Exercise prompt =
Filter the records for lines holding the string "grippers".

[[ Information provided, beginning ]]

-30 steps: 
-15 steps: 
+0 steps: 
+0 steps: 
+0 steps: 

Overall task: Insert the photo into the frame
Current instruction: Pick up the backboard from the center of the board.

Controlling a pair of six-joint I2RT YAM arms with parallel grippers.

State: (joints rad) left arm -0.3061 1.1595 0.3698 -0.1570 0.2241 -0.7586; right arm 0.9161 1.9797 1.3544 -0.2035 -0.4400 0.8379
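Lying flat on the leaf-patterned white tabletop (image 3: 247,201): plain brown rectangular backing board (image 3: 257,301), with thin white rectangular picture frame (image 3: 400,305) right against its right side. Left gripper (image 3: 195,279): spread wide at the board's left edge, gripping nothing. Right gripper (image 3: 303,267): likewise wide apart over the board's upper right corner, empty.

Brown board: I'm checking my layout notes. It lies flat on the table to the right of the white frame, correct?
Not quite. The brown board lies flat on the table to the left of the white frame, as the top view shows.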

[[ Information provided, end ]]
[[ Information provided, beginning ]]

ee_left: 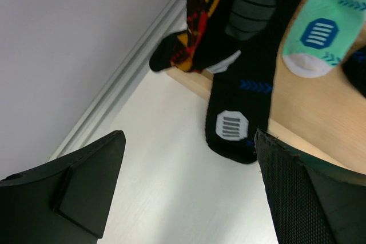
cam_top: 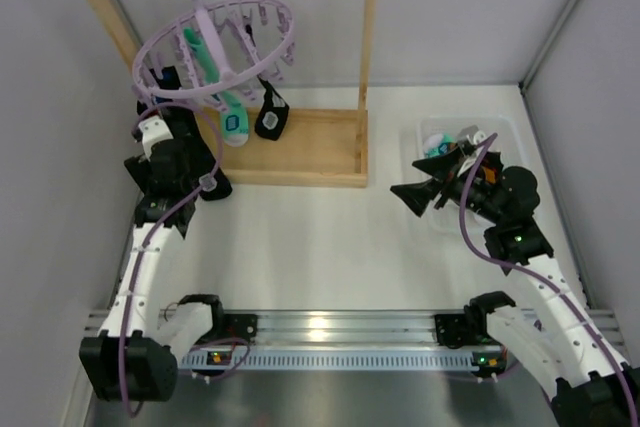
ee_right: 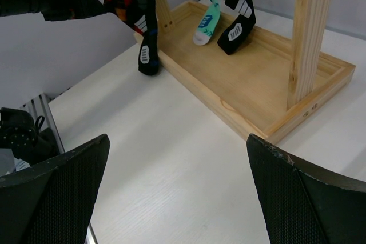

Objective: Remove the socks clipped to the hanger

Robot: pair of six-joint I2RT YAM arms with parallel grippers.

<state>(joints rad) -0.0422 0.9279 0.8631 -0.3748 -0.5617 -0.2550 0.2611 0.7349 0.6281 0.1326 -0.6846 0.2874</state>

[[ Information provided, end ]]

Task solution =
Controlling a pair of six-joint I2RT YAM arms with parallel grippers.
Robot: pair of six-joint I2RT YAM arms with parallel grippers.

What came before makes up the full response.